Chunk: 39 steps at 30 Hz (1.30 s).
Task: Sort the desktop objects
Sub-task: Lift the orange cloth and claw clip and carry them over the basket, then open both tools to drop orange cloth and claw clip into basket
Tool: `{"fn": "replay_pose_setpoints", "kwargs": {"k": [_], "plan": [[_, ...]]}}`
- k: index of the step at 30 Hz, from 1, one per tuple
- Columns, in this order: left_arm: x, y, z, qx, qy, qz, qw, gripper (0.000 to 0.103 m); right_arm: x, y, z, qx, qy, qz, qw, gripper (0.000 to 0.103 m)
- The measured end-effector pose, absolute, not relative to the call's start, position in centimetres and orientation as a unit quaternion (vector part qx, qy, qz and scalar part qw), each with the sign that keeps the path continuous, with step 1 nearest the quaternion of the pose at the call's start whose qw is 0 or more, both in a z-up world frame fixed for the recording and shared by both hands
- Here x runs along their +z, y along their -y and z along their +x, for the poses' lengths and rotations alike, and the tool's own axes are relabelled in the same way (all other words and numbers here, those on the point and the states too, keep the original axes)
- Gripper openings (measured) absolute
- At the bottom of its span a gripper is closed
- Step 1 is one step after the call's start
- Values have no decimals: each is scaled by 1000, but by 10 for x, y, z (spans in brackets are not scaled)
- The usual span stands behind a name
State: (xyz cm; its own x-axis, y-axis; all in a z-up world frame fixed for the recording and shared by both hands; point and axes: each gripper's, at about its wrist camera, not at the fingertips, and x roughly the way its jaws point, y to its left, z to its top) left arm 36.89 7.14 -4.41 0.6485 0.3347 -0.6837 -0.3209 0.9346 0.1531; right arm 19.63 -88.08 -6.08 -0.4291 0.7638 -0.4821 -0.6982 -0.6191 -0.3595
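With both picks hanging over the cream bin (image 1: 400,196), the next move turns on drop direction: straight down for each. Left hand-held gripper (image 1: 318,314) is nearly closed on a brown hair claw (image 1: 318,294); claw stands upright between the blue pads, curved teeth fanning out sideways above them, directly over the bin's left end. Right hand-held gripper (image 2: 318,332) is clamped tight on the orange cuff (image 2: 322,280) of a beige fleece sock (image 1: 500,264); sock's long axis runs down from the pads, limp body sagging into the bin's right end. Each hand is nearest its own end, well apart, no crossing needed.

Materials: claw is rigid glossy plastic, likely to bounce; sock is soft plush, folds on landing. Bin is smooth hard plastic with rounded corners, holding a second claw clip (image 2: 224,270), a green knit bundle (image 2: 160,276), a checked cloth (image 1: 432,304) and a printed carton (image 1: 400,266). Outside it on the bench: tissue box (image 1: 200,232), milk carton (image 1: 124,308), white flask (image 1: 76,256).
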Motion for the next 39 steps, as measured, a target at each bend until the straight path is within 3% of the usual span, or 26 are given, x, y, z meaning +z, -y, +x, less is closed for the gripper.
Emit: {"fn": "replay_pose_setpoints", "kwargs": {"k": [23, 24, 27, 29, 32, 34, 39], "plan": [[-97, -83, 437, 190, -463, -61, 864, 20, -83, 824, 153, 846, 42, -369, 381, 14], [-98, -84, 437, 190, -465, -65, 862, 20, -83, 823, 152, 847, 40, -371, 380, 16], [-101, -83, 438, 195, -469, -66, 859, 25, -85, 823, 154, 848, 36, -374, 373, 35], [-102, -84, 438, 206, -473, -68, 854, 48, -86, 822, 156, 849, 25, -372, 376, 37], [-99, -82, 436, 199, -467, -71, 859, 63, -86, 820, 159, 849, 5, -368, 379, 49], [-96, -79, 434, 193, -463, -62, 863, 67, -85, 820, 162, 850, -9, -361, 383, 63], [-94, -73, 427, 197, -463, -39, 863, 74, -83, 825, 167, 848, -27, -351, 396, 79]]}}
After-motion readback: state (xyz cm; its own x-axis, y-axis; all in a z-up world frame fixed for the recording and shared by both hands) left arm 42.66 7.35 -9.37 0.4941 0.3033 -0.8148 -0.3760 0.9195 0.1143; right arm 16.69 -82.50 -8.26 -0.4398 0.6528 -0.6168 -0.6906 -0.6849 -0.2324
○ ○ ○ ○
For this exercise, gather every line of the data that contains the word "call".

RESULT -
- The measured end-effector pose, absolute, not relative to the call's start, position in centimetres and orientation as a unit quaternion (vector part qx, qy, qz and scalar part qw), each with the sign that keeps the path continuous, with step 1 nearest the quaternion of the pose at the call's start whose qw is 0 or more, both in a z-up world frame fixed for the recording and shared by both hands
- Step 1 is one step after the call's start

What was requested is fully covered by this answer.